* Your assignment *
Find the line in the entries below that contains "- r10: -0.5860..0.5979". Repeat it exactly, and every line after it through the line that contains "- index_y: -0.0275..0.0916".

• • •

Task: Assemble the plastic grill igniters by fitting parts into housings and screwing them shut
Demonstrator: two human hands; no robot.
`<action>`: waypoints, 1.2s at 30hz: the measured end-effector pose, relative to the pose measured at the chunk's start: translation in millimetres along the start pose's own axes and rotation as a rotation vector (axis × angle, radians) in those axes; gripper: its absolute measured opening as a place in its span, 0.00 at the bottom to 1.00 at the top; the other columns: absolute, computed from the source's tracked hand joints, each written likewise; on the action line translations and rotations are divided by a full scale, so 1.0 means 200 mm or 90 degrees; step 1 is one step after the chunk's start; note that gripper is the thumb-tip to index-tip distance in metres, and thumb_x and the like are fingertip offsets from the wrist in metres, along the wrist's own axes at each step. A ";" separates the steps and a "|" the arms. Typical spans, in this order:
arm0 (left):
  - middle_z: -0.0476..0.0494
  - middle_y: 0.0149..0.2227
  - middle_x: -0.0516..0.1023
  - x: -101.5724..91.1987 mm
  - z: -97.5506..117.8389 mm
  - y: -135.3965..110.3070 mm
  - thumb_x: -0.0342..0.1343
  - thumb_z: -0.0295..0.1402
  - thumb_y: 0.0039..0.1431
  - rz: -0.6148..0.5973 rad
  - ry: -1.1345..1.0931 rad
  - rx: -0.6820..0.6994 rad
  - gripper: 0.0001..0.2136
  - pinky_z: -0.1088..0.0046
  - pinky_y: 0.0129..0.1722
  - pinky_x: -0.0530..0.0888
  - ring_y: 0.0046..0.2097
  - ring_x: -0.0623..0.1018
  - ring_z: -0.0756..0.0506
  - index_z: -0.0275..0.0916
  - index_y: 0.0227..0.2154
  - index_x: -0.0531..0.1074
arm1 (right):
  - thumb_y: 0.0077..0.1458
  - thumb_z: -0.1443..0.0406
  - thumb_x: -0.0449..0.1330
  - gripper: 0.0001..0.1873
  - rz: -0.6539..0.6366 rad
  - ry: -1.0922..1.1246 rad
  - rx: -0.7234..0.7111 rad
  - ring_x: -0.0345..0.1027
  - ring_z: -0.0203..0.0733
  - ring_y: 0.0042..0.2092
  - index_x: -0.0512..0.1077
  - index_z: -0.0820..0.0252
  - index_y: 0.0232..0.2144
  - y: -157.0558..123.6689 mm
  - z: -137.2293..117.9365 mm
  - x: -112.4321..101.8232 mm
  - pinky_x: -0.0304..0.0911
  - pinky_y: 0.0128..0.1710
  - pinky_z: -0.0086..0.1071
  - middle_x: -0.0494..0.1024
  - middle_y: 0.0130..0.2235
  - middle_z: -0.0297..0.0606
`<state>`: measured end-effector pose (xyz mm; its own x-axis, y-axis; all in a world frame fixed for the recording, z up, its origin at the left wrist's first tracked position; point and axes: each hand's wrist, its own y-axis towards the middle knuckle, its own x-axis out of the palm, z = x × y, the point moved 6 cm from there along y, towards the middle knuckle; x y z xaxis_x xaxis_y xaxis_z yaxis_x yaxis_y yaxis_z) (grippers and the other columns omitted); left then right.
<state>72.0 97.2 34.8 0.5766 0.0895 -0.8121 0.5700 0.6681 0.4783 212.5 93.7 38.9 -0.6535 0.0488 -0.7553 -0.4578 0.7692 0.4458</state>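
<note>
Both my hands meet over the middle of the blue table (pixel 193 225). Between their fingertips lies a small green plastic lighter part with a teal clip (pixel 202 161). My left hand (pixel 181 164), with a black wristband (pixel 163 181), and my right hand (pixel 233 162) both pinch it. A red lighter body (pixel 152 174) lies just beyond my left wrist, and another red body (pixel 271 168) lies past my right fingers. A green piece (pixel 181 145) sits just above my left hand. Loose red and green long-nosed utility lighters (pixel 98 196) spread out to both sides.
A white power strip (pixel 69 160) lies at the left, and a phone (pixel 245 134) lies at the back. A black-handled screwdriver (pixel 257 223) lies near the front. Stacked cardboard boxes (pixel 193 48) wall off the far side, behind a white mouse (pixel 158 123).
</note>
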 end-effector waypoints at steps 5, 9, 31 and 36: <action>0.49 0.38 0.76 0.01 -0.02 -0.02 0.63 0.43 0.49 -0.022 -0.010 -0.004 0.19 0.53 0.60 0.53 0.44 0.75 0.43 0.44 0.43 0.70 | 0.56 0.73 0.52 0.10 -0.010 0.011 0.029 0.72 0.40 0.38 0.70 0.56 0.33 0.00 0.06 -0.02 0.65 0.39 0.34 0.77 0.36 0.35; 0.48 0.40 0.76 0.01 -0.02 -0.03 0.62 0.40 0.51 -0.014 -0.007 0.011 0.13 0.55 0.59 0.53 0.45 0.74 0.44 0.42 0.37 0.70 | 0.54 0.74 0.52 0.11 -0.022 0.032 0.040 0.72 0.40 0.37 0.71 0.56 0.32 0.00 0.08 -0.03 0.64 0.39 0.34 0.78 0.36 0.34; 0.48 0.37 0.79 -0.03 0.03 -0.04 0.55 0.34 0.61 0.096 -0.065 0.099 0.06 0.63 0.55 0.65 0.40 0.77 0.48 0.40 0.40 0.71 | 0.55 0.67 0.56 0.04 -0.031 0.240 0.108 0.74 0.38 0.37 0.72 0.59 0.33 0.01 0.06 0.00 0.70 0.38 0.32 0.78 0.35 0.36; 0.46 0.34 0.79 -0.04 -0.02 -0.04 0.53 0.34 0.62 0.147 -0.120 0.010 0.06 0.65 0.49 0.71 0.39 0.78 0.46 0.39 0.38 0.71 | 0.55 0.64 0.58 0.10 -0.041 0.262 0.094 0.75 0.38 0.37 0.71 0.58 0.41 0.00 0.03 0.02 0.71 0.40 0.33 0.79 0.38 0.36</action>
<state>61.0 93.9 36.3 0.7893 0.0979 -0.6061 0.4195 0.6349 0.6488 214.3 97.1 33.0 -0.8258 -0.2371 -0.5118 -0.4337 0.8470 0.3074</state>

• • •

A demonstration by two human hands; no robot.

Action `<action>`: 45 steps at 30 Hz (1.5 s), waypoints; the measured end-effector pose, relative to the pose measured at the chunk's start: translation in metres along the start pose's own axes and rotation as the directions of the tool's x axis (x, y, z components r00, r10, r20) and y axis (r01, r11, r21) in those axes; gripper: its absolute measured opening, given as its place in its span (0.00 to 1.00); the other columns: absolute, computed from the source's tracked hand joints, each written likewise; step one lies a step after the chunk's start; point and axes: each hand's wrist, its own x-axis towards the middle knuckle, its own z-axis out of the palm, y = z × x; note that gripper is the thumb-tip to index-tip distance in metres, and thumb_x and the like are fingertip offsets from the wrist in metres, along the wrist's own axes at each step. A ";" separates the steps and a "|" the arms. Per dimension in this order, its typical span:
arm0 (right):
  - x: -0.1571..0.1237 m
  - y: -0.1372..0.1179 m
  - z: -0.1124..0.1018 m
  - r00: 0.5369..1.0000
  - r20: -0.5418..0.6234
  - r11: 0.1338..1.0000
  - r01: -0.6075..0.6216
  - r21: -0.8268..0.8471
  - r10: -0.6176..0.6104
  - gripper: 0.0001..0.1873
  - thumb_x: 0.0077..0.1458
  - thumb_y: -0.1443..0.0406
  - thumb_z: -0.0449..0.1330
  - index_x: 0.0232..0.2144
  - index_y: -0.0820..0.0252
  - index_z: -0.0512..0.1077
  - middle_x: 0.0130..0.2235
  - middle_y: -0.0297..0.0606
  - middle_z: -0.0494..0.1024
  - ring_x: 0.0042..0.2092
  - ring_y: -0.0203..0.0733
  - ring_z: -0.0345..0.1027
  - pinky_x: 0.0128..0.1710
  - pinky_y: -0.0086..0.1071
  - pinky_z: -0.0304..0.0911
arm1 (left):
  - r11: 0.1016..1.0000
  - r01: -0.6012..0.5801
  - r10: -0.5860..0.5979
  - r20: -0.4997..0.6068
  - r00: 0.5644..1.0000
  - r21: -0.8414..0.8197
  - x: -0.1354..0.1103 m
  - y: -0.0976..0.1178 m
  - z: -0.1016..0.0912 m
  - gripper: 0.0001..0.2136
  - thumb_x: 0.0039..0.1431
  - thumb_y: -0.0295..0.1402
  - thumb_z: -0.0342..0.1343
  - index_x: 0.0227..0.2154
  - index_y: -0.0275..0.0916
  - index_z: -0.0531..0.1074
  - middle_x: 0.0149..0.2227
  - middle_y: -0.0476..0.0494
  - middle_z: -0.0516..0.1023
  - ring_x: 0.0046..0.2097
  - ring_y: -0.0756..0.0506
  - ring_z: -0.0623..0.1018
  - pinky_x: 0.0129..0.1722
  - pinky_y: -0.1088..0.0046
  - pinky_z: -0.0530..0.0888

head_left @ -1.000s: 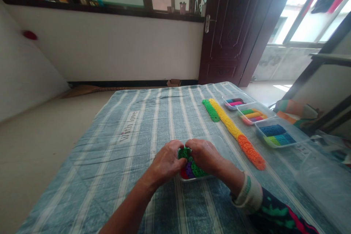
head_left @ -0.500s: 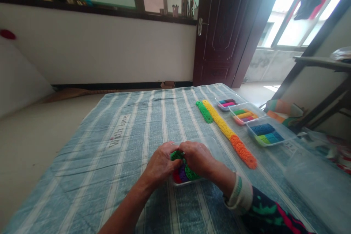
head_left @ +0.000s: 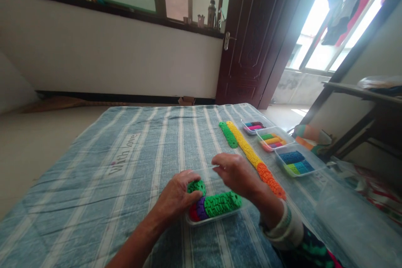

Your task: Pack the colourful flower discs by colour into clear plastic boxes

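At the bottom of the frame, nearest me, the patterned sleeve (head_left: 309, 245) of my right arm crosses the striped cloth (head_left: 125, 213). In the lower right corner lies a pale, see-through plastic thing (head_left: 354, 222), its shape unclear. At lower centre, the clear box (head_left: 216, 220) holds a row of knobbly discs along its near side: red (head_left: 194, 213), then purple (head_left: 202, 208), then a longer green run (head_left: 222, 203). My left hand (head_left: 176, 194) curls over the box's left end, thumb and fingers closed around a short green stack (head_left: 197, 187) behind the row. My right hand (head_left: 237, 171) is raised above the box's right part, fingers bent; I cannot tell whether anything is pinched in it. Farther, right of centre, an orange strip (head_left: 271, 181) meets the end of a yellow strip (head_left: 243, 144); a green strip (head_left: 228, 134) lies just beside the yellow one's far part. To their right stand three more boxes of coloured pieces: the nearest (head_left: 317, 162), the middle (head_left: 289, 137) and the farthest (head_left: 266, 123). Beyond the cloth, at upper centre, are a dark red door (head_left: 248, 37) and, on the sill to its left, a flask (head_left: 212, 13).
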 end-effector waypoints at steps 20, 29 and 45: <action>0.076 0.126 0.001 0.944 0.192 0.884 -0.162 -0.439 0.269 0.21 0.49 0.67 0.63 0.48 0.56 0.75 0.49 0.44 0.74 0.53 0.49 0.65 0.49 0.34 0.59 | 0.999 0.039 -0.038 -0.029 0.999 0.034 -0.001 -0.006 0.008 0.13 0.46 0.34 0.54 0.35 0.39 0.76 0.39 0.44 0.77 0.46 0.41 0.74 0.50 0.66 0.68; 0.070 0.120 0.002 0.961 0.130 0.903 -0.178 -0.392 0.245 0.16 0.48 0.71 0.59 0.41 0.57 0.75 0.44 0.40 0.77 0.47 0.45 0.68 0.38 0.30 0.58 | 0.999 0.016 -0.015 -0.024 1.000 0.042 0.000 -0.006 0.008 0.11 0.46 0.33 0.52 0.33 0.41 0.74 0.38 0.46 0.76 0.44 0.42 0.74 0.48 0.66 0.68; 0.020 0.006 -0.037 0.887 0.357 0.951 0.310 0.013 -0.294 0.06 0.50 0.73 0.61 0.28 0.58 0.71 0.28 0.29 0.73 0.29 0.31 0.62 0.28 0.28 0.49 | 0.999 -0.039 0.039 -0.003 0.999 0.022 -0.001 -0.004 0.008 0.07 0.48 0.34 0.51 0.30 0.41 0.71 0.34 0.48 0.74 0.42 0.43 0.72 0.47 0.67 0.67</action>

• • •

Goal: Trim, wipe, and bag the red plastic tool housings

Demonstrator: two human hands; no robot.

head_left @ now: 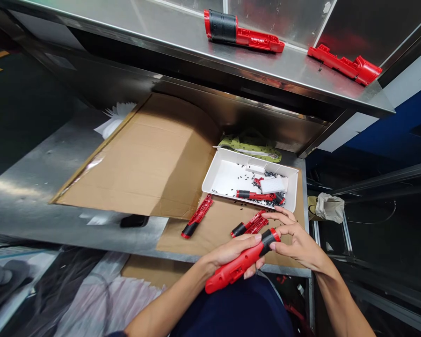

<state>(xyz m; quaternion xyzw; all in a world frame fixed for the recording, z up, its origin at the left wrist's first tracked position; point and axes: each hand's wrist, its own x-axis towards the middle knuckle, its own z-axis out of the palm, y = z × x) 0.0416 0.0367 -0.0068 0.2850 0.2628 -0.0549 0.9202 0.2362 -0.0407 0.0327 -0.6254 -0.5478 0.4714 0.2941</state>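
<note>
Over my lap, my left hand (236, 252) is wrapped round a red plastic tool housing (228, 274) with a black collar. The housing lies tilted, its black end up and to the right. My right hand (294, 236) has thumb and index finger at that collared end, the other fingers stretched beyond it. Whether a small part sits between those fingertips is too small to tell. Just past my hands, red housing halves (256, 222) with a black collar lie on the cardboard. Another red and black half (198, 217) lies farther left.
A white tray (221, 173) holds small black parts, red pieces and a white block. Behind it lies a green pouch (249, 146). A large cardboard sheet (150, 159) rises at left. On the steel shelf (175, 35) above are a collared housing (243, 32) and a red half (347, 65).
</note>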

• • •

* Exercise output *
  - r10: -0.5860..0.5979
  - r20: -0.4997..0.6068
  - r00: 0.5644..1.0000
  - r21: -0.8414..0.8197
  - x: -0.1354..0.1103 m
  - y: -0.0976..0.1178 m
  - z: -0.1016..0.0912 m
  - gripper: 0.0001..0.2136
  - thumb_x: 0.0039..0.1431
  - thumb_y: -0.0295..0.1402
  - thumb_z: -0.0342..0.1343
  - index_x: 0.0227..0.2154
  - index_y: -0.0275..0.0916

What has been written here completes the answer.